■ **TASK DESCRIPTION**: Each entry below is to be restated word for word, with no pictures carried over.

■ **SUPPLIED RECORDS**:

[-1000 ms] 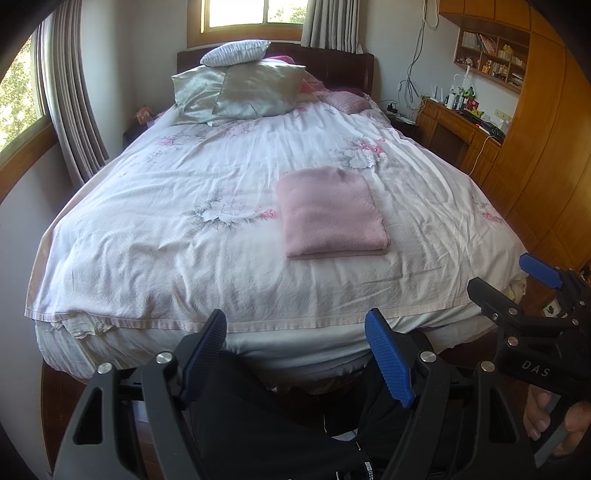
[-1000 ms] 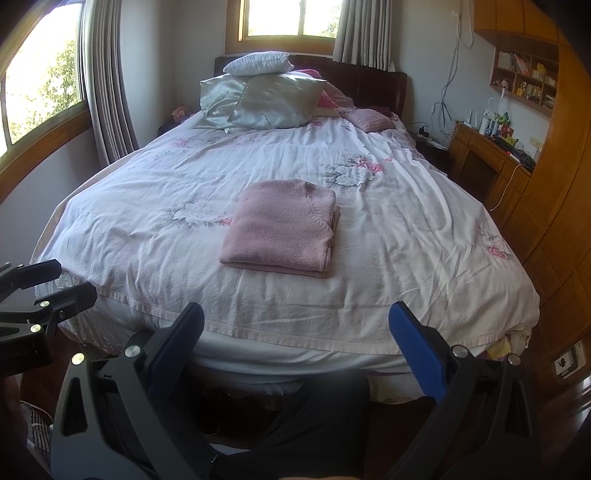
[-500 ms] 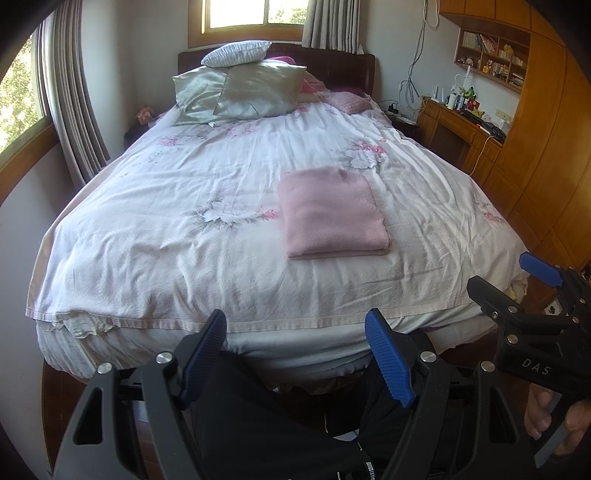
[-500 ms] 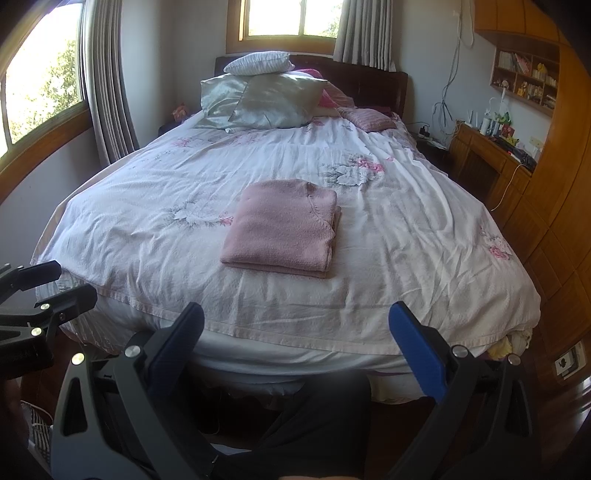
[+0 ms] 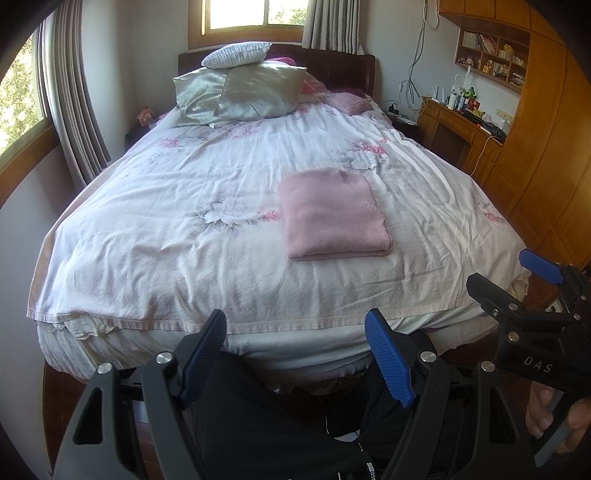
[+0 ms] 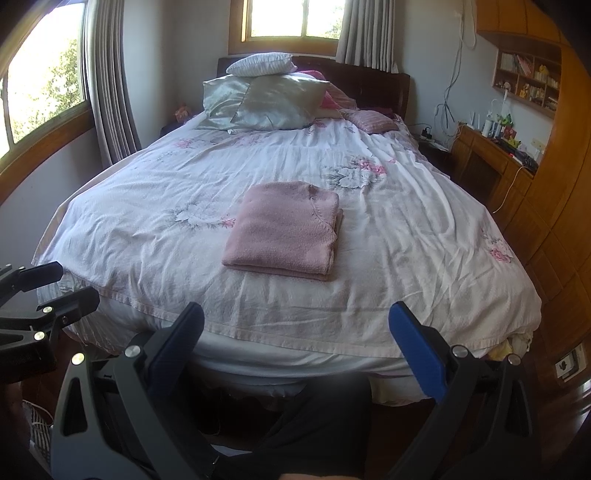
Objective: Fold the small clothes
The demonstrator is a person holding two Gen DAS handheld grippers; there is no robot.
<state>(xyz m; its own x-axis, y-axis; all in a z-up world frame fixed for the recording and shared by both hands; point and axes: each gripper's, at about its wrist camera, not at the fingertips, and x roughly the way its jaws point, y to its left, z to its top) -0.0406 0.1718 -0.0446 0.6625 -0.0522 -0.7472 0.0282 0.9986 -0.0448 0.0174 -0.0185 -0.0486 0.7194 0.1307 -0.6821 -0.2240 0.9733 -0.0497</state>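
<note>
I see the bed (image 5: 155,236) filling most of both views, spread with a wrinkled white cover printed with pink and grey flowers (image 6: 347,173). To the right of it runs a wall of wooden cabinets (image 5: 546,155), with a cluttered desk (image 6: 491,155) below some open shelves (image 5: 491,70). Grey curtains (image 6: 110,81) hang by the side window on the left, and a second window (image 5: 255,14) sits above the dark headboard (image 6: 373,88).

At the head of the bed I can make out a heap of pillows: two shiny silver-green ones (image 5: 255,92) with a small striped one (image 6: 260,63) on top.

The pink sweater (image 5: 330,214) lies folded into a neat rectangle on the cover, towards the foot of the bed and a little right of its middle (from the right wrist view its neckline shows at the far right corner). Nothing touches it.

I hold both grippers back off the foot of the bed, well apart from the sweater. The left gripper (image 5: 295,354) has its blue pads (image 5: 388,358) spread wide and empty. The right gripper (image 6: 295,347) is likewise spread wide, holding nothing. A hand (image 5: 554,417) on the right gripper's handle shows at the lower right edge of the left view, and dark trouser legs (image 5: 266,417) show below both grippers.
</note>
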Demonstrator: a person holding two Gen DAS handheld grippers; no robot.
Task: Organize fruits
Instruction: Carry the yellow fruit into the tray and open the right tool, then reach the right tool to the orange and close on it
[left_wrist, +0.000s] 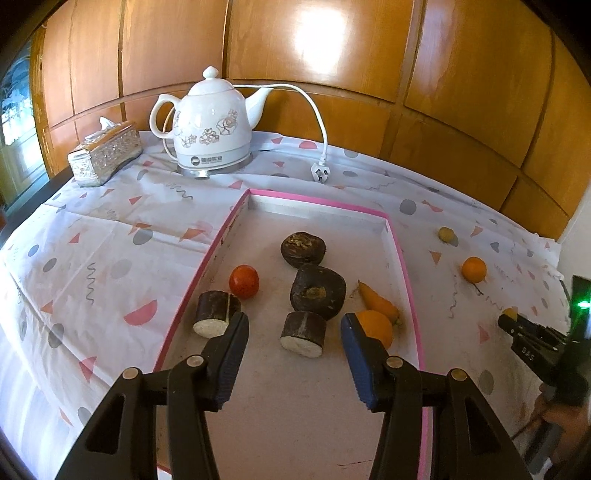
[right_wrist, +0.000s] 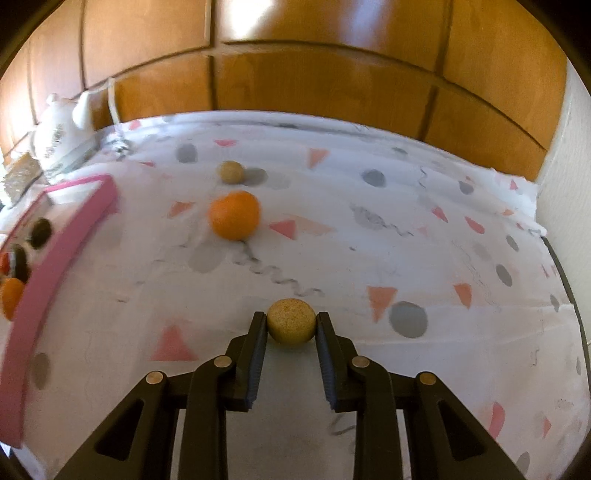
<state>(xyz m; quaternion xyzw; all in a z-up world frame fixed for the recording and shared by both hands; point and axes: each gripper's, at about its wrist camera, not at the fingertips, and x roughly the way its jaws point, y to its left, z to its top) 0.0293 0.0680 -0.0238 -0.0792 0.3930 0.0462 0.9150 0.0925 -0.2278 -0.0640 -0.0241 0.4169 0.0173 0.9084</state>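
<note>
A pink-rimmed tray (left_wrist: 404, 258) holds two dark round fruits (left_wrist: 317, 290), two dark cut pieces (left_wrist: 303, 332), a red fruit (left_wrist: 243, 281), a carrot (left_wrist: 378, 302) and an orange (left_wrist: 375, 326). My left gripper (left_wrist: 293, 325) is open above the tray, with one cut piece between its fingers. My right gripper (right_wrist: 291, 323) is shut on a small tan round fruit (right_wrist: 291, 321) just above the tablecloth; it also shows in the left wrist view (left_wrist: 511, 314). Another orange (right_wrist: 234, 214) and a second tan fruit (right_wrist: 231, 171) lie on the cloth beyond it.
A white teapot kettle (left_wrist: 212, 125) with a cord and plug (left_wrist: 319, 171) stands at the back. A silver tissue box (left_wrist: 105, 153) sits at the back left. A wooden panel wall (left_wrist: 332, 55) backs the table. The tray's pink rim (right_wrist: 55, 251) lies left of my right gripper.
</note>
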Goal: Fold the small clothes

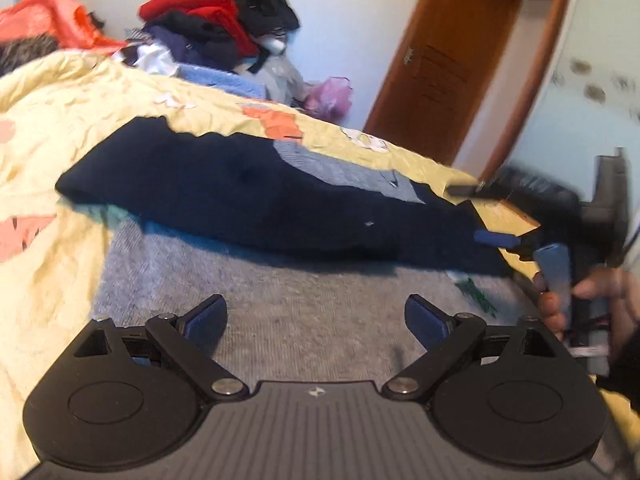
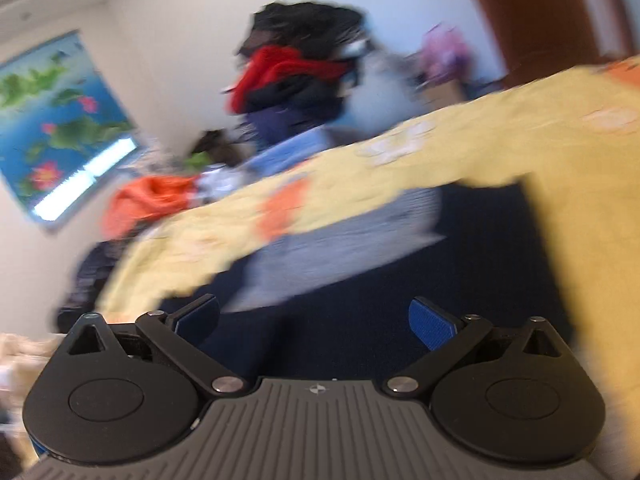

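Observation:
A navy garment (image 1: 224, 200) with a grey striped panel (image 1: 340, 172) lies flat on the yellow bedspread (image 1: 60, 120). Grey knit cloth (image 1: 280, 300) spreads in front of it. My left gripper (image 1: 316, 320) hovers open just above that cloth, holding nothing. In the left wrist view my right gripper (image 1: 524, 252) appears at the garment's right end, held by a hand (image 1: 600, 288), with its blue pads apart. The blurred right wrist view shows the right gripper (image 2: 316, 320) open over the navy garment (image 2: 480, 260), near the grey panel (image 2: 340, 240).
A tall heap of red, black and navy clothes (image 1: 216, 20) stands beyond the bed, with orange cloth (image 1: 52, 20) to its left. A pink bag (image 1: 328, 96) and a wooden door (image 1: 452, 60) are at the far right. A flower picture (image 2: 52, 120) hangs on the wall.

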Action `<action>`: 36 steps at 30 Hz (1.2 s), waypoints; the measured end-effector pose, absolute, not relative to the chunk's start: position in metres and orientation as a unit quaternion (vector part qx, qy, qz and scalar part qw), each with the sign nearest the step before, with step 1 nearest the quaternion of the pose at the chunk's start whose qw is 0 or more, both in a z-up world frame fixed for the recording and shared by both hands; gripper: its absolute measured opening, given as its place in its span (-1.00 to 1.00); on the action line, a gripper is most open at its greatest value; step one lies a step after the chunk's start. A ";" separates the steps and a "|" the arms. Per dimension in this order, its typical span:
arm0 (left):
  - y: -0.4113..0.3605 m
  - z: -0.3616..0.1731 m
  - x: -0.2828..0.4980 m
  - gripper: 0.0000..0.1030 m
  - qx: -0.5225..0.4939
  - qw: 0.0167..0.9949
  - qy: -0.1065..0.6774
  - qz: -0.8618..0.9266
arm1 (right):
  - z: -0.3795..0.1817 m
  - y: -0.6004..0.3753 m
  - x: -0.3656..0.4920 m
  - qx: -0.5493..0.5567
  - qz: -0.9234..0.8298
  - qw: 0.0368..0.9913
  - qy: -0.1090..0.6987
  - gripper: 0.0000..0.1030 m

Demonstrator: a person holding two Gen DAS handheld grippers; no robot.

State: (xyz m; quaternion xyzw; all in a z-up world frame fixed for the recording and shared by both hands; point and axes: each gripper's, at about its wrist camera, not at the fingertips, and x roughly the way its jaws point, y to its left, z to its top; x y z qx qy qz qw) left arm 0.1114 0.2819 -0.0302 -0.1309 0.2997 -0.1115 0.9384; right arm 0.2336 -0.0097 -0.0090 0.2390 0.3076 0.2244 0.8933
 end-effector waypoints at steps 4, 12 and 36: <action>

■ **PROBLEM SOLUTION**:
[-1000 ms] 
[-1000 ms] 
[-500 ms] 
[-500 ms] 
[+0 ms] 
[+0 ms] 
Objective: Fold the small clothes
The demonstrator is a person holding two Gen DAS handheld grippers; there is no robot.
<state>(xyz m; its own x-axis, y-axis; all in a z-up world frame fixed for the recording and shared by both hands; point and axes: each gripper's, at about its wrist camera, not at the fingertips, and x roughly the way its jaws point, y to its left, z to its top) -0.0406 0.1718 -0.0446 0.6625 -0.0522 -0.7472 0.0282 0.9986 -0.0448 0.0174 -0.0185 -0.0486 0.7194 0.1307 -0.6821 -0.2240 0.9733 -0.0497</state>
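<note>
I see the bed (image 5: 155,236) filling most of both views, spread with a wrinkled white cover printed with pink and grey flowers (image 6: 347,173). To the right of it runs a wall of wooden cabinets (image 5: 546,155), with a cluttered desk (image 6: 491,155) below some open shelves (image 5: 491,70). Grey curtains (image 6: 110,81) hang by the side window on the left, and a second window (image 5: 255,14) sits above the dark headboard (image 6: 373,88).

At the head of the bed I can make out a heap of pillows: two shiny silver-green ones (image 5: 255,92) with a small striped one (image 6: 260,63) on top.

The pink sweater (image 5: 330,214) lies folded into a neat rectangle on the cover, towards the foot of the bed and a little right of its middle (from the right wrist view its neckline shows at the far right corner). Nothing touches it.

I hold both grippers back off the foot of the bed, well apart from the sweater. The left gripper (image 5: 295,354) has its blue pads (image 5: 388,358) spread wide and empty. The right gripper (image 6: 295,347) is likewise spread wide, holding nothing. A hand (image 5: 554,417) on the right gripper's handle shows at the lower right edge of the left view, and dark trouser legs (image 5: 266,417) show below both grippers.
</note>
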Demonstrator: a person holding two Gen DAS handheld grippers; no robot.
Task: Organize fruits
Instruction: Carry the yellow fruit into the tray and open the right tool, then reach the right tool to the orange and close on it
[left_wrist, +0.000s] 
[right_wrist, +0.000s] 
<state>(xyz m; quaternion xyzw; all in a z-up world frame fixed for the recording and shared by both hands; point and axes: each gripper's, at about its wrist camera, not at the fingertips, and x roughly the way its jaws point, y to its left, z to its top) 0.0293 0.0680 -0.0238 -0.0792 0.3930 0.0462 0.9150 0.0925 -0.2278 -0.0640 -0.0241 0.4169 0.0173 0.9084</state>
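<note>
A pink-rimmed tray (left_wrist: 404, 258) holds two dark round fruits (left_wrist: 317, 290), two dark cut pieces (left_wrist: 303, 332), a red fruit (left_wrist: 243, 281), a carrot (left_wrist: 378, 302) and an orange (left_wrist: 375, 326). My left gripper (left_wrist: 293, 325) is open above the tray, with one cut piece between its fingers. My right gripper (right_wrist: 291, 323) is shut on a small tan round fruit (right_wrist: 291, 321) just above the tablecloth; it also shows in the left wrist view (left_wrist: 511, 314). Another orange (right_wrist: 234, 214) and a second tan fruit (right_wrist: 231, 171) lie on the cloth beyond it.
A white teapot kettle (left_wrist: 212, 125) with a cord and plug (left_wrist: 319, 171) stands at the back. A silver tissue box (left_wrist: 105, 153) sits at the back left. A wooden panel wall (left_wrist: 332, 55) backs the table. The tray's pink rim (right_wrist: 55, 251) lies left of my right gripper.
</note>
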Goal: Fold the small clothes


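Observation:
A navy garment (image 1: 224, 200) with a grey striped panel (image 1: 340, 172) lies flat on the yellow bedspread (image 1: 60, 120). Grey knit cloth (image 1: 280, 300) spreads in front of it. My left gripper (image 1: 316, 320) hovers open just above that cloth, holding nothing. In the left wrist view my right gripper (image 1: 524, 252) appears at the garment's right end, held by a hand (image 1: 600, 288), with its blue pads apart. The blurred right wrist view shows the right gripper (image 2: 316, 320) open over the navy garment (image 2: 480, 260), near the grey panel (image 2: 340, 240).
A tall heap of red, black and navy clothes (image 1: 216, 20) stands beyond the bed, with orange cloth (image 1: 52, 20) to its left. A pink bag (image 1: 328, 96) and a wooden door (image 1: 452, 60) are at the far right. A flower picture (image 2: 52, 120) hangs on the wall.
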
Action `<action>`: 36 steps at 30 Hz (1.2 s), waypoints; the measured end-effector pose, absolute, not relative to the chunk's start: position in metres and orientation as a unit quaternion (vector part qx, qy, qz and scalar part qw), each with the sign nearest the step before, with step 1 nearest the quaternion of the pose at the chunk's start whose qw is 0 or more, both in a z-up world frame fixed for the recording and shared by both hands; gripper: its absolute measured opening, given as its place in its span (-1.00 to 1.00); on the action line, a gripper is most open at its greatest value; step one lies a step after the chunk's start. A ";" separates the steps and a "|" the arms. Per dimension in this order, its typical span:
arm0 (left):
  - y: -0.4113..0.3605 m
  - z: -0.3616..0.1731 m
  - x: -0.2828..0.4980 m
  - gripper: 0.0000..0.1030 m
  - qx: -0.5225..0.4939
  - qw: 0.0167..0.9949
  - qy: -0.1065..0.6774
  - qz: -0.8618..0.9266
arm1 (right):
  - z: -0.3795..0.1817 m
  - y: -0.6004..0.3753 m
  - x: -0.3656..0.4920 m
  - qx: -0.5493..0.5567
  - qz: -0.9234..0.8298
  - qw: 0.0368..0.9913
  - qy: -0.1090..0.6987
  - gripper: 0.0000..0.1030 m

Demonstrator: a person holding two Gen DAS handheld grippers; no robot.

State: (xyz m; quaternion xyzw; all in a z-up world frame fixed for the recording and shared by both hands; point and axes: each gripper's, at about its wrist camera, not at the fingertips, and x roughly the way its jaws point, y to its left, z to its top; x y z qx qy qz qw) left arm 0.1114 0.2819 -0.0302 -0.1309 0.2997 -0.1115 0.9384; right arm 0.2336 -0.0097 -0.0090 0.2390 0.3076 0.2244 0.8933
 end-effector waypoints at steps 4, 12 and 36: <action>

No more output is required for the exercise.